Caring for an ill elderly parent is not a unique circumstance. The case is important for clarifying that a protracted absence from New York City to care for a parent will not alone constitute the abandonment of a primary residence.

Monday, July 6, 2009

New York and the Second Circuit in the U.S. Supreme Court

In the Term of the United States Supreme Court which concluded at the end of June, the State of New York had a direct interest in two cases: New York prevailed in one case, and lost in the other.

In Haywood v. Drown the Court by a 5-4 vote reversed the New York Court of Appeals and held unconstitutional Correction Law § 24 which bars federal 42 U.S.C. § 1983 civil rights suits for monetary damages against correction officers in New York trial courts. Under the statute, such suits must be brought against the State in the Court of Claims, which does not have trial by jury and cannot award counsel fees.

Justice Stevens' majority opinion notes the dissent by Judge Jones in the Court of Appeals, and adopts much of his reasoning.

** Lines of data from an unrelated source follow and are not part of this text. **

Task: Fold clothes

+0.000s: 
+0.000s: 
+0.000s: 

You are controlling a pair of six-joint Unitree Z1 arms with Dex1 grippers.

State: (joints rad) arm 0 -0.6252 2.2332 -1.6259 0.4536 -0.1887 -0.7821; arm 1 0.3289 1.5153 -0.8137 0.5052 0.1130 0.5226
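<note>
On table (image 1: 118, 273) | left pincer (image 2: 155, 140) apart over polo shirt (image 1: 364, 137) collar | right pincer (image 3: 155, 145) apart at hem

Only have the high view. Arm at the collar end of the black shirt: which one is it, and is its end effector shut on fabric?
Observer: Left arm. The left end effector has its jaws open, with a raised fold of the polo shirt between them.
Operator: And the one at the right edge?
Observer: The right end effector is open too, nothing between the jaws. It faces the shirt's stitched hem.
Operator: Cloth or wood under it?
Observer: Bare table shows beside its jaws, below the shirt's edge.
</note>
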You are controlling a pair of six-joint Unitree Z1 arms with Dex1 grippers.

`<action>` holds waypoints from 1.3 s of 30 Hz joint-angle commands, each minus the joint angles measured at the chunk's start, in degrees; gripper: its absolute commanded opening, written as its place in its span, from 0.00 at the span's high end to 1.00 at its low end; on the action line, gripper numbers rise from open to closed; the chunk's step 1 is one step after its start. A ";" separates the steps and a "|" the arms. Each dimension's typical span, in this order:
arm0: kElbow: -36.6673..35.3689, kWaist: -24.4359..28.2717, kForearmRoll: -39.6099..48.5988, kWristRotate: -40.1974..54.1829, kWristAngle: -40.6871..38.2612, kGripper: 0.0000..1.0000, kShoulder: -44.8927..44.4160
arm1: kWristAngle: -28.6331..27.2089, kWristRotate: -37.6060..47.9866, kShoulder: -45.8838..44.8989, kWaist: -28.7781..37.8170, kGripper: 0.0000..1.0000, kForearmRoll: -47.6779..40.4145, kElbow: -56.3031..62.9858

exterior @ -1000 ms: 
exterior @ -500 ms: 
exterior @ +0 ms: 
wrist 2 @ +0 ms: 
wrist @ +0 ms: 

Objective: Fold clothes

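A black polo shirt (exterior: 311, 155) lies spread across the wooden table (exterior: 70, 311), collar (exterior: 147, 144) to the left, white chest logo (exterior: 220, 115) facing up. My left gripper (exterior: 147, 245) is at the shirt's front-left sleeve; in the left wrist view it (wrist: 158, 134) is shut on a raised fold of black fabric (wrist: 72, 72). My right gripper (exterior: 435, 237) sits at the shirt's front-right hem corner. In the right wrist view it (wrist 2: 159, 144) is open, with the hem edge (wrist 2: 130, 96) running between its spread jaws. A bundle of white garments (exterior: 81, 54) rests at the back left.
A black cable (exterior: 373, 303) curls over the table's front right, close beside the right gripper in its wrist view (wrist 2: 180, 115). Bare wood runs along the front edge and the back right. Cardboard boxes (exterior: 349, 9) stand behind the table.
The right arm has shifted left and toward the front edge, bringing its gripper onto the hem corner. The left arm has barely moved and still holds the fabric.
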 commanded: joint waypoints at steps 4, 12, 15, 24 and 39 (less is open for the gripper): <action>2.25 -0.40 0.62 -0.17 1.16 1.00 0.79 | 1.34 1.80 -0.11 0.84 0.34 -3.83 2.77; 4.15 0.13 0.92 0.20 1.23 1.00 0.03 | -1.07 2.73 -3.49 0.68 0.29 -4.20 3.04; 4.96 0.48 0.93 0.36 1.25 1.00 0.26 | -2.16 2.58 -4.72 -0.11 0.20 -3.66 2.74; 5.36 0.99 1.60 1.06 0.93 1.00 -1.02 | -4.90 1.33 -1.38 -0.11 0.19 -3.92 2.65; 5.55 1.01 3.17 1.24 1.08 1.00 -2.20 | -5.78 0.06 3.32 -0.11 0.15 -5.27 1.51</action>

In Cuomo v, Clearing House Association a divided Supreme Court overruled the United States Court of Appeals for the Second Circuit and concluded that principles of federal preemption do not prohibit New York State's Attorney General from bringing judicial proceedings to enforce state laws against national banks.

The Supreme Court reviewed only one case from the New York Court of Appeals--the above mentioned Haywood v. Drown--and reversed the Court of Appeals.

The United States Court of Appeals for the Second Circuit fared only slightly better. The Supreme Court reviewed nine of its rulings, affirming two of them, and reversing seven of them--a reversal rate of 77.8%.

This was not the worst reversal rate for the federal circuit courts. The Court reversed all of the cases it reviewed from the Fourth, Sixth, Seventh, Eighth, Tenth, and D.C. Circuits. The Court reviewed 16 cases from the NInth Circuit--often seen as the most liberal circuit--and reversed 13 of them, a reversal rate of 81.25%.

The "Circuit Scorecard" can be found at scotusblog.

Thursday, July 2, 2009

Appellate Division Adopts "Single Employer Doctrine" for Human Rights Law

Under New York's Human Rights Law an employer is prohibited from discharging an employee because of her sex. Executive Law § 296(1)(a). Case law establishes that this includes discharging her because she is pregnant. Executive Law § 292(5) states that "[t]he term 'employer' does not include any employer with fewer than four persons in his employ."

The Appellate Division, Second Department, in a matter of first impression in New York, has now ruled that in determining whether an employer has four or more employees, and is therefore covered by the Human Rights Law, it is proper to aggregate all the employees who work for interrelated business entities. Matter of Argyle Realty Associates v. New York State Division of Human Rights.

While the payroll records of the realty company for which a woman worked showed it had three or fewer employees, the evidence showed that the company had common management, common ownership, and common financial control with two other companies. Following the example of the National Labor Relations Board, and the example of federal courts in enforcing federal civil rights laws, the Appellate Division rules it will adopt the "single employer doctrine" and aggregate the number of employees of the realty company and its interrelated companies to find that the "employer" has four or more employees and is, therefore, covered by the Human Rights Law. The Court concluded that there is substantial evidence the employer discharged the employee because she was pregnant.